Data Science + Combinatorial Optimisation
Project description
At the VUB Data Lab we do research on state-of-the-art techniques that combine machine learning methods, including deep learning, with combinatorial optimisation techniques from Operations Research, Mixed Integer Programming and Constraint programming. The goal is to learn part of the problem specification, prices, demand, load, user preferences, etc from historic data, and to do the combinatorial optimisation over the learned models. This can further be improved by doing the learning using decision-focussed learning and other hybrid prediction + optimisation techniques.

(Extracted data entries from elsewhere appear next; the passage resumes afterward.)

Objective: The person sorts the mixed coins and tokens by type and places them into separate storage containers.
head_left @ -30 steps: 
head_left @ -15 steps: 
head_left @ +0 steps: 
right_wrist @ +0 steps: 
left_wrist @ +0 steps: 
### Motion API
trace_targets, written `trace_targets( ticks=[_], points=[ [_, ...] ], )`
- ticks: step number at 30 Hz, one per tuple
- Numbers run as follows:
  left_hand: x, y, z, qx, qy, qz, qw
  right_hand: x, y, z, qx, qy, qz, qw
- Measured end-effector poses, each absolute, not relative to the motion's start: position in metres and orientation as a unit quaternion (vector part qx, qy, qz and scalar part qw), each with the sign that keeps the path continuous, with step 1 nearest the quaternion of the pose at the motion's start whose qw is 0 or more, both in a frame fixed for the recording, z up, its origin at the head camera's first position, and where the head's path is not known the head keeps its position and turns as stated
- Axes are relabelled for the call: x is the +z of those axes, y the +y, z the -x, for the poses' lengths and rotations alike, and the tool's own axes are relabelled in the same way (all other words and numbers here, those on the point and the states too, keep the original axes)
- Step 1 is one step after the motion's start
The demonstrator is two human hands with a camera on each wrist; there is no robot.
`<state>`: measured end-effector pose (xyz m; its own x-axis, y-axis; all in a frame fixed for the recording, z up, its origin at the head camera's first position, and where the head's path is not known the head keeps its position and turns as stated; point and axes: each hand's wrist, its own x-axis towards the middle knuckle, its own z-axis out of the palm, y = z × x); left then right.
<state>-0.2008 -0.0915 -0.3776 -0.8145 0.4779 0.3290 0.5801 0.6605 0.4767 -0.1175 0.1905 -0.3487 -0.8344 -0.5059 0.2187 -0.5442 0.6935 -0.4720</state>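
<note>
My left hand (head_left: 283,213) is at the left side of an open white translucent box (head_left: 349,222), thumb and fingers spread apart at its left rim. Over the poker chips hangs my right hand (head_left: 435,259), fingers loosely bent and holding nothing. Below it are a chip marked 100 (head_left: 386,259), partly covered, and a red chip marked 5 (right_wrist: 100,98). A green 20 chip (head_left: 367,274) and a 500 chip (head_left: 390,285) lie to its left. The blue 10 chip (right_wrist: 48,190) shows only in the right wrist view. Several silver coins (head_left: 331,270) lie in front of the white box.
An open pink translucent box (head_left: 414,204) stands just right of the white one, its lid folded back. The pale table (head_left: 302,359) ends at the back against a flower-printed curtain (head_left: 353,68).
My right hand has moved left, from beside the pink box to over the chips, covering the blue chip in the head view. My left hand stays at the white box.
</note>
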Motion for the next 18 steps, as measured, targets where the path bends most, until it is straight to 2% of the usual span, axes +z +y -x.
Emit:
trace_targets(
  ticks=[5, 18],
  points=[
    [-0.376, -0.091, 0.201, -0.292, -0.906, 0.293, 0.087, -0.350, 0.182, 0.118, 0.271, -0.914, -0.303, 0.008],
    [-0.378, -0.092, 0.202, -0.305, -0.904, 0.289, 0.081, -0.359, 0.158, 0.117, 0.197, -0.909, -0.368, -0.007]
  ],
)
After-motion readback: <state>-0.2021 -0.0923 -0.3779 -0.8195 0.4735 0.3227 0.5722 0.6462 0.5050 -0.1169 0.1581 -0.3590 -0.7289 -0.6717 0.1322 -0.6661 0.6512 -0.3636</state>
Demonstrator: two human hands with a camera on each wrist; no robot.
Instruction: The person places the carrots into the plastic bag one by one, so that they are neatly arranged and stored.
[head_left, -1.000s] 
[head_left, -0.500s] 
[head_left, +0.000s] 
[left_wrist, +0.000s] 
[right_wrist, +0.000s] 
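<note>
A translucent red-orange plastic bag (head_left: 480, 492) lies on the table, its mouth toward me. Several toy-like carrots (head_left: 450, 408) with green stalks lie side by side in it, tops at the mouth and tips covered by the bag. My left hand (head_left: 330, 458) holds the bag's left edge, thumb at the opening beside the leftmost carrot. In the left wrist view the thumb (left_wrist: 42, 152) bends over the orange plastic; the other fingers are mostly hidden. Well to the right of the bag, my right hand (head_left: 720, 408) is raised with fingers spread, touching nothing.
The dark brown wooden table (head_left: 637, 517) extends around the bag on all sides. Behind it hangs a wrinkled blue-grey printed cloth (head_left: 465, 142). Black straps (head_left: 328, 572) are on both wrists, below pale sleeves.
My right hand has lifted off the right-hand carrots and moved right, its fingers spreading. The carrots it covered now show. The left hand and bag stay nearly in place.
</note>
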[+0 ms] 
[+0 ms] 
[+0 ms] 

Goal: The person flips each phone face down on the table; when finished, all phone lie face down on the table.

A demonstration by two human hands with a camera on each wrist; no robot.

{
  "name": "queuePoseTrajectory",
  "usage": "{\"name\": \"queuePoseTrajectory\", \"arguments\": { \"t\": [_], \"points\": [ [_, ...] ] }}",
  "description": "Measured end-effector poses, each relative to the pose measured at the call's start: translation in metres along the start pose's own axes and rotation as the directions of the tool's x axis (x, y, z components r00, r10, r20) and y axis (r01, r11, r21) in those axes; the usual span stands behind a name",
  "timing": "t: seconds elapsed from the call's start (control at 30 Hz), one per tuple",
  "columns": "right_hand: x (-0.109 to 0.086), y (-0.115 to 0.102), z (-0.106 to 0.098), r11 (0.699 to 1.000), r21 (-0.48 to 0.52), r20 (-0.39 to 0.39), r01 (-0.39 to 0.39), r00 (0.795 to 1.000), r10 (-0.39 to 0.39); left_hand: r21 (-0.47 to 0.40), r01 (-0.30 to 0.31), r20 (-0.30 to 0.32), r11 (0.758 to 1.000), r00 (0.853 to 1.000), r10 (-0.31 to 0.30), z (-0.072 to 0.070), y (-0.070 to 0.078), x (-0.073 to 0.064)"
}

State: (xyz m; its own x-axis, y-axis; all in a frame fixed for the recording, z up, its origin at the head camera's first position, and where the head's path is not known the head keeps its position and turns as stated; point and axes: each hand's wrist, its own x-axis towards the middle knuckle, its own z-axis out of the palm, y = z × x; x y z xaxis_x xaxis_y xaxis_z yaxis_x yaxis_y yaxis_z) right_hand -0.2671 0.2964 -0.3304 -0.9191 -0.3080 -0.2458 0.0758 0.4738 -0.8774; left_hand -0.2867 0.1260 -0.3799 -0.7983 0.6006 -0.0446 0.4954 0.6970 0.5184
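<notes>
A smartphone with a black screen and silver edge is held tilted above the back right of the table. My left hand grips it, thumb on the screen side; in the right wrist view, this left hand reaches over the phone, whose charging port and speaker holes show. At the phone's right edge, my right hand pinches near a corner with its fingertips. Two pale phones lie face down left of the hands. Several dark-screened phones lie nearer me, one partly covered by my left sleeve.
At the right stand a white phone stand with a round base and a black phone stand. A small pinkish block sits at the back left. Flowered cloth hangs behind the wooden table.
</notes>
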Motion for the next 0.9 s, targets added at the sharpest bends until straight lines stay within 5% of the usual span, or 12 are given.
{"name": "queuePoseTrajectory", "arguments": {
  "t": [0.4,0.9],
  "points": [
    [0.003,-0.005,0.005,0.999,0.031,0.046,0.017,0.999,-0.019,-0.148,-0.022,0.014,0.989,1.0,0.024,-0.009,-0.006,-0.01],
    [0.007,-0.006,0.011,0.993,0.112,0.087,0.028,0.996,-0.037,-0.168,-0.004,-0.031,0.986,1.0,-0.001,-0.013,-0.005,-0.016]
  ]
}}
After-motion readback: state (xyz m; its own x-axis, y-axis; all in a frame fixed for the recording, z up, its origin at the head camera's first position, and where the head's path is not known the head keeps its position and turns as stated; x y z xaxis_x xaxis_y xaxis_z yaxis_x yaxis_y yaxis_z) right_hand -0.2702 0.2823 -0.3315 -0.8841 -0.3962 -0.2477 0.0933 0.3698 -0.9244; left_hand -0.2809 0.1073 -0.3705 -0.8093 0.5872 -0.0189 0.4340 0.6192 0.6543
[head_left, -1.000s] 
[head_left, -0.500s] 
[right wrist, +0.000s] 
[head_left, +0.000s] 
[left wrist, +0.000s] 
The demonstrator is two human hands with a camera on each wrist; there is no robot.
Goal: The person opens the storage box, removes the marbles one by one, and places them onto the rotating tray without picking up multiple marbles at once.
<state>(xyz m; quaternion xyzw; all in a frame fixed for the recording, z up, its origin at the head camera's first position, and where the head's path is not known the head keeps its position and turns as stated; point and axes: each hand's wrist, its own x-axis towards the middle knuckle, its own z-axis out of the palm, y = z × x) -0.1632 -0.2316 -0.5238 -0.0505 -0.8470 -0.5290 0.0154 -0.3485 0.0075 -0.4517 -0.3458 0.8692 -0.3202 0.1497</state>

The VUB data lab invites interested candidates with expertise in constraint programming, combinatorial optimisation and mixed integer programming on one hand, and machine learning, preference learning, deep learning or causal inference on the other hand, ideally a combination thereof.
About the research Group
Mobility, Logistics and Automotive Technology Research Centre
MOBI is the research leader in electromobility, socio-economic evaluations for sustainable mobility and logistics. With our multidisciplinary team, we support and study the transition towards a more sustainable urban mobility and logistics system with the goal to achieve concrete and long-lasting positive socio-economic and environmental impacts. Our strength resides from our unique combination of environmental, socio-economic and technical competences, together with tools developed for the sustainable transport sector. Our research focuses on five domains: electric & autonomous vehicle technology, battery innovation, sustainable logistics, urban mobility and sustainable energy communities.